ACTION ITEM:
Your answer should consist of each line below that includes the word "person".

INPUT DATA:

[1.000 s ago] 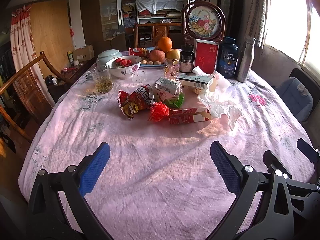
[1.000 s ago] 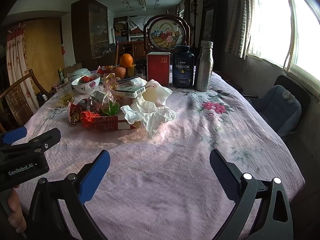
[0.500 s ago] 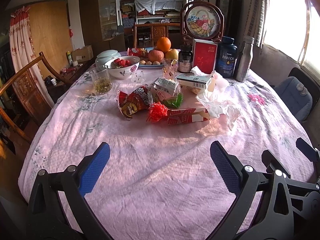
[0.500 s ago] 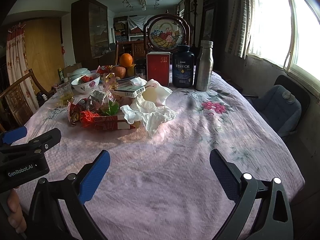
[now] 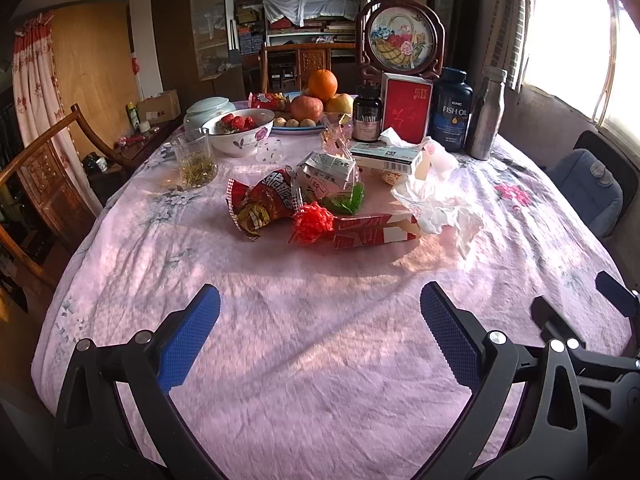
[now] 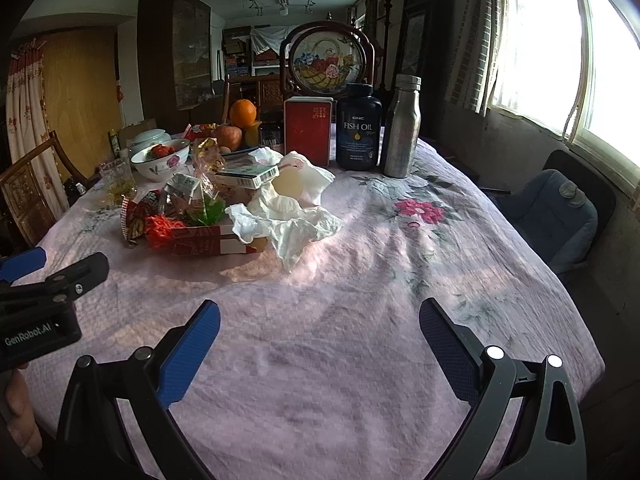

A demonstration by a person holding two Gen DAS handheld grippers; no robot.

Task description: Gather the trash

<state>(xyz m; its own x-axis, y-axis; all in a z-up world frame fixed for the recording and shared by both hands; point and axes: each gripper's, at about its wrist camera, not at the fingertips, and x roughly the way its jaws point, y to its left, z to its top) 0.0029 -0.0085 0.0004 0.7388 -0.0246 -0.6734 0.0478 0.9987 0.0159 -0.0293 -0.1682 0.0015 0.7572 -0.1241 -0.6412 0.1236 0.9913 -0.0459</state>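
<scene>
A heap of trash lies mid-table on the pink floral cloth (image 5: 320, 340): a red snack bag (image 5: 260, 204), a red shredded ribbon (image 5: 313, 224), a flattened red-and-white carton (image 5: 374, 231), a green wrapper (image 5: 346, 202), a small crumpled carton (image 5: 328, 172) and crumpled white tissues (image 5: 440, 204). In the right wrist view the same tissues (image 6: 288, 220) and red-and-white carton (image 6: 216, 240) lie ahead to the left. My left gripper (image 5: 320, 312) is open and empty, well short of the heap. My right gripper (image 6: 320, 320) is also open and empty, over bare cloth.
Behind the trash stand a strawberry bowl (image 5: 236, 130), a glass of tea (image 5: 196, 160), a fruit plate with an orange (image 5: 323, 83), a red box (image 5: 406, 110), a fish oil bottle (image 5: 452, 114), a steel bottle (image 5: 486, 116) and a framed round picture (image 5: 400, 38). A padded chair (image 6: 556, 216) stands at right.
Both grippers stay open and nearly still. The left view has edged very slightly toward the trash heap.
</scene>
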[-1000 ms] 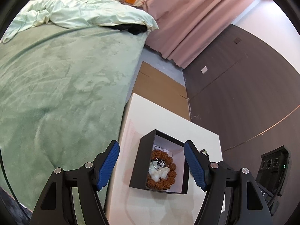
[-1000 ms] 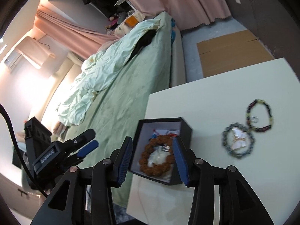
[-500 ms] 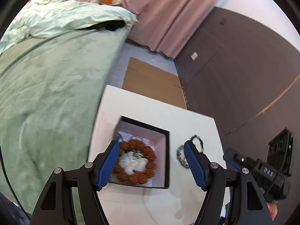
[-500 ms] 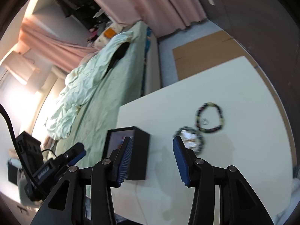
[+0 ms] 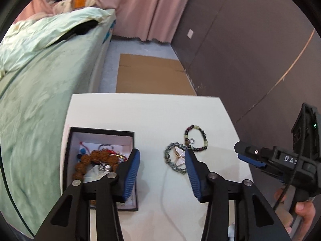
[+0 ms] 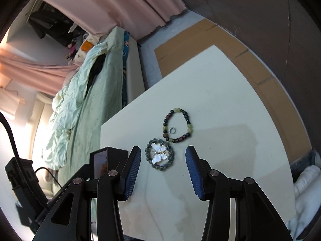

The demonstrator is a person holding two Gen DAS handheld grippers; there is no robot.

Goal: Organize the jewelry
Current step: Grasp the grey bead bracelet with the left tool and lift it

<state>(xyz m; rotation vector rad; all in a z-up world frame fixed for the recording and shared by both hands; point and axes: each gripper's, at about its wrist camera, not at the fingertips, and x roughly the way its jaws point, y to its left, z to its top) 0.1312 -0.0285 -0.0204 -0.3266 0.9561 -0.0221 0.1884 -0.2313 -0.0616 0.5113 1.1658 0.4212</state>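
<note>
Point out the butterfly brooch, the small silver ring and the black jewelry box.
butterfly brooch (image 6: 158,153): right wrist view, white wings.
small silver ring (image 6: 172,130): right wrist view, on its band, inside the multicolored bracelet.
black jewelry box (image 5: 131,134): left wrist view, far rim.

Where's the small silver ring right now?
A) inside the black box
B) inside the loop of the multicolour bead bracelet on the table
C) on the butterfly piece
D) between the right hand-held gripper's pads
B: in the right wrist view the small silver ring lies on the white table inside the loop of the multicolour bead bracelet, apart from the butterfly piece and outside the black box.
</note>
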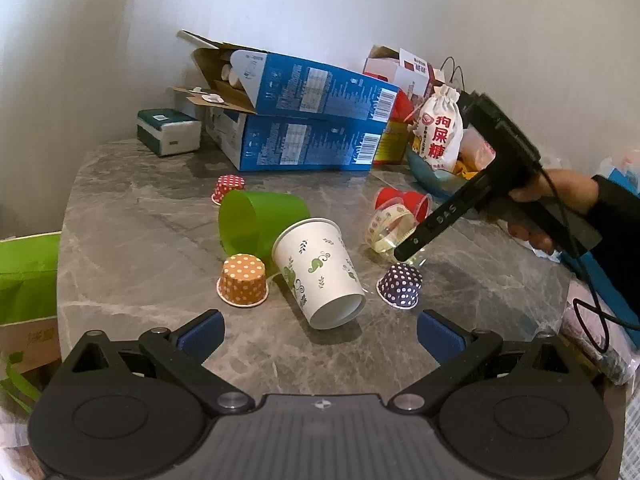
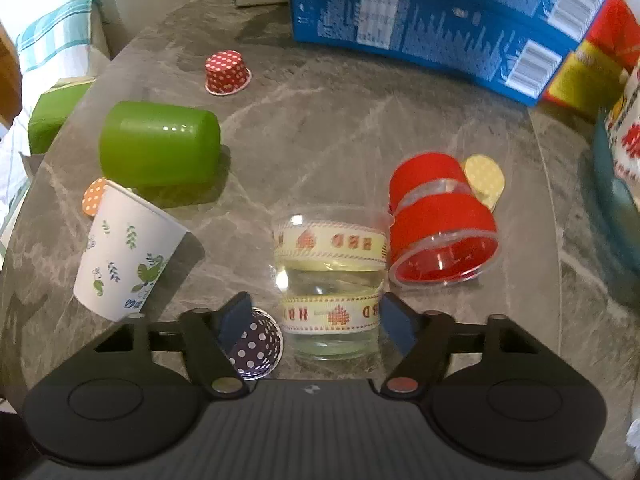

REPLY:
A demonstration by a person holding two Gen DAS handheld grippers; no robot.
The demonstrator is a person holding two Gen DAS handheld grippers; there is no robot.

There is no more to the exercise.